(ACTIVITY)
Across all the records below, count the lines that hold "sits". State only that figure.

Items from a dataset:
______________________________
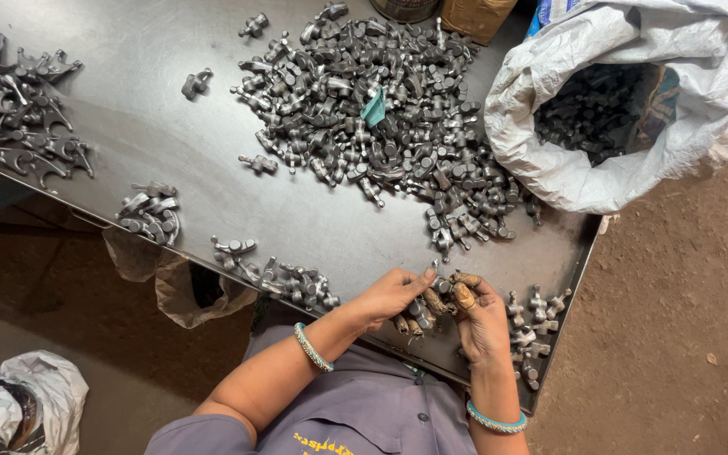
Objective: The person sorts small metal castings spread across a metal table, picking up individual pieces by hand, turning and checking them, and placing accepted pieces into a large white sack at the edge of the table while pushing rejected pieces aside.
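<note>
Your left hand [393, 295] and right hand [480, 318] both closed on small grey metal parts [428, 307], fingers touching, at near edge of surface [195, 152]. Big pile of same parts [381, 118] toward far edge. White sack [617, 101] of parts at far right corner.

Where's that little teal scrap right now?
In the head view, the teal scrap lies on top of the big pile of metal parts, left of the white sack.
</note>
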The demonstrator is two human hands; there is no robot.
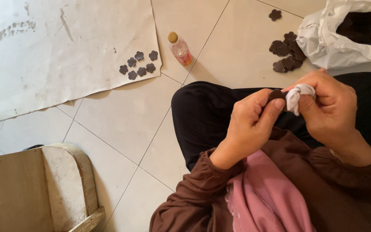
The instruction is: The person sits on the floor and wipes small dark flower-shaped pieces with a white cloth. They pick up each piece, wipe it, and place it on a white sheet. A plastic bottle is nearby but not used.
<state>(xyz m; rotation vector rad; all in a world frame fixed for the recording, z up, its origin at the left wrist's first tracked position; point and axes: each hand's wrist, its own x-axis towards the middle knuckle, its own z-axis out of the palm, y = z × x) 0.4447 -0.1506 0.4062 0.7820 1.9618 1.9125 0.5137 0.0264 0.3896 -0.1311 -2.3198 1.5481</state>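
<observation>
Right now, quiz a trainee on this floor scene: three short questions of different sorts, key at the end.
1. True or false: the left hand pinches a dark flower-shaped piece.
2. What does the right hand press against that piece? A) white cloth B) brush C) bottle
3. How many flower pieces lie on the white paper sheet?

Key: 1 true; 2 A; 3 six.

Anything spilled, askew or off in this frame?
Mostly tidy. One dark flower-shaped piece lies alone on the tile, apart from the loose pile beside the white plastic bag. The small bottle lies on its side on the floor. The paper sheet is smudged, its corner lifted.
</observation>
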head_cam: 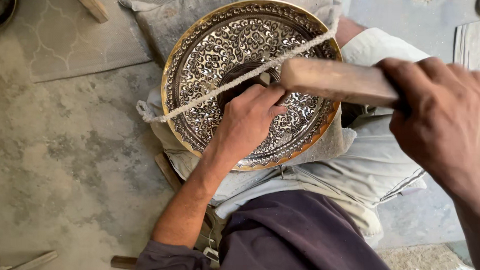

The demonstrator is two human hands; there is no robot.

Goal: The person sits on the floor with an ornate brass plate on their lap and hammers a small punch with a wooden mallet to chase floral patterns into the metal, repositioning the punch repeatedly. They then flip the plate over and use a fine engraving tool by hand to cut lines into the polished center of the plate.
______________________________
(ANSWER FOR THE TASK)
2